What makes it intriguing enough to stick with is a sexually voracious and manipulative villain and the slow, deliberate and by-the-book way cops take care of business in Valencia.

There’s not much mystery to “whodunit,” so Netflix changing the title from “La viuda negra,” “The Black Widow,” was pointless. Within a couple of days of the murder, veteran National Police Chief Inspector Eva Torres (Carmen Machi) and their team are pretty damned sure they’ve got their suspect.

So what six credited Spanish screenwriters came up with to maintain our interest is telling the story in three chapters. We follow “Eva” as and her team of two (Pablo Molinero and Pepe Ocio) as they methodically work the case, face off with a bullying, press-happy police commissioner and balance this one case against others and with single mom Eva’s family life (a special needs daughter who keeps getting kicked out of schools).

We hang out with the hard working/hard-living suspect Maria Jesus or “Maje” (Ivana Baquero), the widow who doesn’t act like a widow, but through whom we meet her late husband Arturo and her assorted lovers via flashbacks.

And one last chapter reveals who the play-acting, dramatizing and manipulating 20something Maje talked into doing the deed for her.

Baquero makes our Black Widow a fascinating, sexual creature in the Nurse Jackie mold. She’s a nurse working two jobs to help pay for renovating the couple’s Valencia apartment. She feels martryed, but even if she didn’t she’d still cheat. A lot. She enjoys sex and sexual conquests and juggling her many lovers with lies and the help of friends.

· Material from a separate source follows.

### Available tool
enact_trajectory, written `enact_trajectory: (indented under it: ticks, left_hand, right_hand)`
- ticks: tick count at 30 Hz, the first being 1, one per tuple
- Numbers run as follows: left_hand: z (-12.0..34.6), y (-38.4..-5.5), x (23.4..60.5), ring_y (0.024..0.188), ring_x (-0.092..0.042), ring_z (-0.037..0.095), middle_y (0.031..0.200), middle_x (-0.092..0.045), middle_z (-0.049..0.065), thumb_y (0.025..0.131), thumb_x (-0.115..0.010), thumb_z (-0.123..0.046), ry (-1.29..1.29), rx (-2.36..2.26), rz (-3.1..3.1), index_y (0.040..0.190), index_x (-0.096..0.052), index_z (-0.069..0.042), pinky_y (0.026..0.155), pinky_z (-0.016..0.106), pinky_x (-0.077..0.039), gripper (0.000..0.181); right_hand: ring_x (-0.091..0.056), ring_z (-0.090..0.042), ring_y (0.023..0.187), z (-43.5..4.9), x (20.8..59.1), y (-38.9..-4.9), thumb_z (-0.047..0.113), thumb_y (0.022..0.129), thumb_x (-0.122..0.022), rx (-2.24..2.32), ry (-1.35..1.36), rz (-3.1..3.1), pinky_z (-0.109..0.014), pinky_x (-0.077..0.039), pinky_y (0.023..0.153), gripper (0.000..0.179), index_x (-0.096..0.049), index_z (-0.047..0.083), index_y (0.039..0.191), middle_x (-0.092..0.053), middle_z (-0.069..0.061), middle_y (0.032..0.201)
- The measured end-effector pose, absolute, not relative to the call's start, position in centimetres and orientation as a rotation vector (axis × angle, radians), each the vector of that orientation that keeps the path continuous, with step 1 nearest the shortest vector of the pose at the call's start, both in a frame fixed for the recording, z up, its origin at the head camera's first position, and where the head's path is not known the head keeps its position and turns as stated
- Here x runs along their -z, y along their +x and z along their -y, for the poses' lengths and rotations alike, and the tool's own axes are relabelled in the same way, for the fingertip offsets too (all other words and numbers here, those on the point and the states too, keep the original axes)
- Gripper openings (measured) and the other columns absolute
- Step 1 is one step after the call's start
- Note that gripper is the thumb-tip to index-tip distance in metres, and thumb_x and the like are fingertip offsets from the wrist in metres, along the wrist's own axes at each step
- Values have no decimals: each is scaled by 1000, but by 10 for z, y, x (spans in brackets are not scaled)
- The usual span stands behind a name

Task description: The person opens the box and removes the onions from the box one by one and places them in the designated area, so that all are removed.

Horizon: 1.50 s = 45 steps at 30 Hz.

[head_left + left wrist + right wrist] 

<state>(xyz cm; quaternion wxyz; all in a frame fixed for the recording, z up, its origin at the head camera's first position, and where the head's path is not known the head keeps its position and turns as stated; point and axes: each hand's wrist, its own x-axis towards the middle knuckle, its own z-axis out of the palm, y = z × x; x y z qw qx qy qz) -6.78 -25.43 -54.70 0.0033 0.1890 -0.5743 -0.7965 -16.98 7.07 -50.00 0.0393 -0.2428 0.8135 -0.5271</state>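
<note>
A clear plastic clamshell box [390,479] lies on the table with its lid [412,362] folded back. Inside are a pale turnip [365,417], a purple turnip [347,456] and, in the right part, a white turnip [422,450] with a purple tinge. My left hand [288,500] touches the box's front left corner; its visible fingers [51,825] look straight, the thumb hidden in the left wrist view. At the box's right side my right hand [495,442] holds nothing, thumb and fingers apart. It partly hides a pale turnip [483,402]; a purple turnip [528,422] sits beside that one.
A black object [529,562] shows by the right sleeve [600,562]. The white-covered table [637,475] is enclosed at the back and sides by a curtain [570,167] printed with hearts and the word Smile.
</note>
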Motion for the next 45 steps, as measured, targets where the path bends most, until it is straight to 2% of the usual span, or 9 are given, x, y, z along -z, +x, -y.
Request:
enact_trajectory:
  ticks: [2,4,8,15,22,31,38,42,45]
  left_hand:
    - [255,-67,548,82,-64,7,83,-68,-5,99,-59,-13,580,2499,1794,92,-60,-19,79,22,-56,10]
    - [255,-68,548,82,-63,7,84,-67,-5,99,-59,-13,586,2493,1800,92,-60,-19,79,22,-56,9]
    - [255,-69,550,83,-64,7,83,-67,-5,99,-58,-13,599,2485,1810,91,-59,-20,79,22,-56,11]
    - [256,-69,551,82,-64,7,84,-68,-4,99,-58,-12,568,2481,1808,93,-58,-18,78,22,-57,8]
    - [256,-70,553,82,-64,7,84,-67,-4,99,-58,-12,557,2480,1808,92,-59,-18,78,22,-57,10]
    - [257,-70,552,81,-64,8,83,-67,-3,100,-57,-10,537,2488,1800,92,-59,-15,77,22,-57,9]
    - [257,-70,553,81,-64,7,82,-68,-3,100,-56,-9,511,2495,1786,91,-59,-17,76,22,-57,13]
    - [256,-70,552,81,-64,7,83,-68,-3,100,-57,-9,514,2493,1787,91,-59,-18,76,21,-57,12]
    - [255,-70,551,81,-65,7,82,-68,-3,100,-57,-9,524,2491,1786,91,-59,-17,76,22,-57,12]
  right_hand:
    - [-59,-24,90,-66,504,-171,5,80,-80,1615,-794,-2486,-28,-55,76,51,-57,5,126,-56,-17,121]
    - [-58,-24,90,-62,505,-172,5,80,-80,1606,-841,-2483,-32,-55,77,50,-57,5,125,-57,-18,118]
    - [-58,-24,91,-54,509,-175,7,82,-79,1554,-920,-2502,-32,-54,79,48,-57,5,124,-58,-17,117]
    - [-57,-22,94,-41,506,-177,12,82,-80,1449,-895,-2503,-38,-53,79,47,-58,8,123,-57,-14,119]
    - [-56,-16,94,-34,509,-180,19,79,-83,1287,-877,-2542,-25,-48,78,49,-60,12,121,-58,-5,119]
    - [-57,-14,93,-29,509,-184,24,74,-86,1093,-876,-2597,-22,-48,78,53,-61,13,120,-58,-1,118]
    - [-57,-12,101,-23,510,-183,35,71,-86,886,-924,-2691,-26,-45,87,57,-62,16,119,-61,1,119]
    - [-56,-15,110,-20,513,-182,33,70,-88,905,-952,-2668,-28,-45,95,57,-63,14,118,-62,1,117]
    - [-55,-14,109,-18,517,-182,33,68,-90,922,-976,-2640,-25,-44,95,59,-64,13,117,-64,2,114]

But this libidinous, constantly-clubbing 27 year-old never wholly shook her strict religious upbringing in provincial Novelda.

You don’t UNDERSTAND, she breathlessly tells Eva as evidence of her serial infidelities comes to light. “Cheating in Novelda will get you KILLED!” (in Spanish, or dubbed into English).

Maje gossips with pals and texts her assorted lovers, all of it by phone. That’s how the cops come for her, and once they have judicial permission for wiretaps. We’re treated to audio montages of Maje’s lying, cheating indiscretions. But is there “evidence” in all that?

“A Widow’s Game” delivers interesting glimpses of Spanish life — Maje’s Apostolic Church upbringing (she kisses the crucifix above her marriage bed before crashing to sleep after her multiple shifts and what came after), her mother in law’s advice to Maje after she’s caught cheating right before the marriage.

“Everyone has to choose the spoon they want to eat with the rest of their lives.”

But Baquero’s vamped, self-dramatizing sexy suspect aside, “A Widow’s Game” is too tame and predictable to tantalize. The “lives” are glimpsed and glossed, not deeply probed. The suspect “who did her dirty work” is a cliche in Spain, America, pretty much anywhere men fall for the charms of a femme fatale.

“Game” thus amounts to little more than a page-turner, a beach book of a movie for those sucked into How-she-done-it and how the police come to their conclusions and make their case.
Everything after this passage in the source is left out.